2. Plaintiffs have also asserted several common law claims arising out of Farmland's alleged conduct. These claims are not relevant to the motion presently before the court.
3. Anderson v. Farmland Indus., Inc. was the first of the recent environmental cases filed by Coffeyville residents against Farmland. On September 21, 1999, the court granted in part and denied in part each of the parties' motions for summary judgment.
4. Farmland's letter was mailed directly to the court's chambers, and has not been filed with the Clerk of Court's office. To ensure that the letter becomes part of the recond in this case, a copy is attached hereto.
5. Farmland stated that its withdrawal was based on a "Supreme Court decision" that made the argument "no longer viable." Presumably, Farmland is referencing Friends of the Earth, Inc. v. Laidlaw Envtl, Servs, (TOC), Inc., 528 U.S. 167, 120 S. Ct. 693, 145 L. Ed. 2d 610 [30 ELR 20246] (2000).
6. 40 C.F.R. § 60.7(c) states:
Each owner or operator required to install a continuous monitoring devise shall submit excess emissions . . . reports. Written reports of excess emissions shall include the following information:
(1) The magnitude of excess emissions . . . and the date and time of commencement and completion of each time period of excess emissions.
7. Farmland reads Steel to require dismissal of all suits in which a defendant corrects reporting violations prior to the filing of suit against it. This reading is too narrow. The Steel Court deemed dismissal for lack of standing appropriate where the defendant corrected past reporting violations by the time suit was filed and the plaintiff did not allege a continuing violation or the imminence of a future violation. Here. Steel is not controlling because plaintiffs allege that a future violation by Farmland was imminent when suit was filed.
8. The parties have agreed that the applicable statute of limitations precludes claims accruing more than five years before the filing of plaintiffs' complaint. (Docs. 18 & 19) (citing 28 U.S.C. § 2462). Plaintiffs accordingly concede that "the statute of limitations timits the Berry plaintiffs' claims in . . . paragraph 49 of their complaint to Farmland's failure to report the magnitude of sulfor dioxide emissions from the Sulfur Recovery Unit in the third quarter, 1994." (Doc. 18 at 7) (emphasis added).

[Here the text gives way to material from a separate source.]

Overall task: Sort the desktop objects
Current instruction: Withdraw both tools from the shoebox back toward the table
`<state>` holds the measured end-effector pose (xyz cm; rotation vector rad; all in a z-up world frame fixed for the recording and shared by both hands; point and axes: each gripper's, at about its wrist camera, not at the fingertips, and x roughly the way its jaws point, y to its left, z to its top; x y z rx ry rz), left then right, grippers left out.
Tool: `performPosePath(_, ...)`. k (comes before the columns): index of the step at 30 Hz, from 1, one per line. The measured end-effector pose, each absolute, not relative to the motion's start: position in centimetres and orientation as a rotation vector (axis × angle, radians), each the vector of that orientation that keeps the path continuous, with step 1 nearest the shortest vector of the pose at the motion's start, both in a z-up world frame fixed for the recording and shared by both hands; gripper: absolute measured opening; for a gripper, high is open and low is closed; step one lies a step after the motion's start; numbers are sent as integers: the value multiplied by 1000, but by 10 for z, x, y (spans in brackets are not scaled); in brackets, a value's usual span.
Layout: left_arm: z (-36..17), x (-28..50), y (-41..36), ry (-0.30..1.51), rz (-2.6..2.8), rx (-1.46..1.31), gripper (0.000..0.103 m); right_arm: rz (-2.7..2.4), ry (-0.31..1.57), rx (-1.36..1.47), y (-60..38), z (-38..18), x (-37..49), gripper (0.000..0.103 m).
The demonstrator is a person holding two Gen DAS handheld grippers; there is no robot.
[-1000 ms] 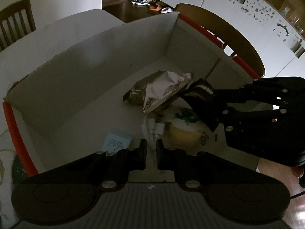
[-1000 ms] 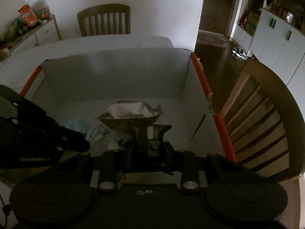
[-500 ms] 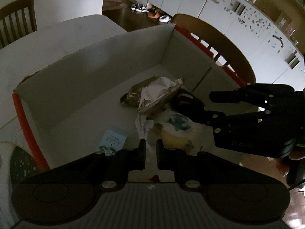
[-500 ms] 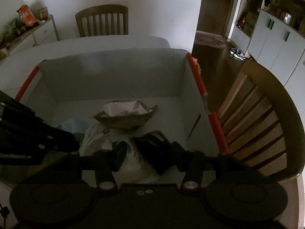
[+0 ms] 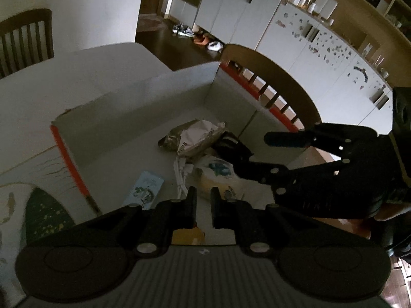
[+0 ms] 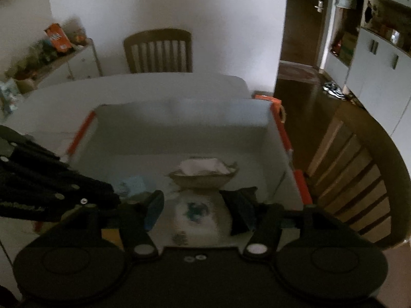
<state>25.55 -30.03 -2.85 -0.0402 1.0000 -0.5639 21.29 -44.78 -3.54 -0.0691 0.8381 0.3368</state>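
A white cardboard box (image 5: pixel 133 118) with orange edges stands on the table. In it lie a crumpled brown and white snack bag (image 5: pixel 197 138), a dark packet (image 5: pixel 230 145) beside it, a white bag with a blue-green print (image 6: pixel 197 210), a white cable (image 5: pixel 182 172) and a light blue packet (image 5: pixel 143 190). My right gripper (image 6: pixel 200 205) hangs above the white bag and the dark packet, its jaws opening with nothing pressed between them. My left gripper (image 5: pixel 203 195) is shut and empty over the box's near side. The right gripper (image 5: pixel 264 154) also shows in the left wrist view.
A wooden chair (image 6: pixel 359 179) stands against the box's right side, and another chair (image 6: pixel 158 51) at the table's far end. A patterned mat (image 5: pixel 43 213) lies left of the box. White cabinets (image 5: pixel 295 43) line the far wall.
My right gripper let go of the dark packet, which now lies in the box, and its jaws spread while it rose. My left gripper also lifted and drew back, still shut.
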Motion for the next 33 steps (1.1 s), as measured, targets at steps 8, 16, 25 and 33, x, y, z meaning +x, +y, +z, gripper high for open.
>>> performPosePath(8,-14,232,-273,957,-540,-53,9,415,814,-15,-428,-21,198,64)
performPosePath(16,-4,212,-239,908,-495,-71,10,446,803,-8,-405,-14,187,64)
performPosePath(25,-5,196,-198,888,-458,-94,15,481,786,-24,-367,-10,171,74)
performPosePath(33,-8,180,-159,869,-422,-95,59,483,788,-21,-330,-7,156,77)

9. 40 C.F.R. § 60.13(h) sets forth what data is to be reported and in what units of measurement.
10. In reaching its decision, the court did not consider the letter of Thomas Swegle, attorney of record for the United States on the consent decree, opining that the consent decree was only intended to cover certain violations.
11. The claim in paragraph 49 of plaintiff's complaint alleges a violation of 40 C.F.R. subpart A, pot subpart QQQ.
12. In its original motion for summary judgment, Farmland stated that it could not correct the CSRU records "from five years ago" because the "raw data necessary to provide the conversion factor, which Farmland must maintain only for two years, 40 C.F.R. § 60.8(f), is no longer available." (Doc. 11 at 22-23). Thus, according to Farmland, an injunction or fine could not "redress the lack of data." (Doc. 11 at 23). In their jointly proposed Order on Issues Remaining for Summary Judgment, the parties did not identify this issue as one remaining for the court's determination. (Docs. 82 & 83). Moreover, the parties have not addressed this issue in their subsequently filed papers. Therefore, the court does not consider it here.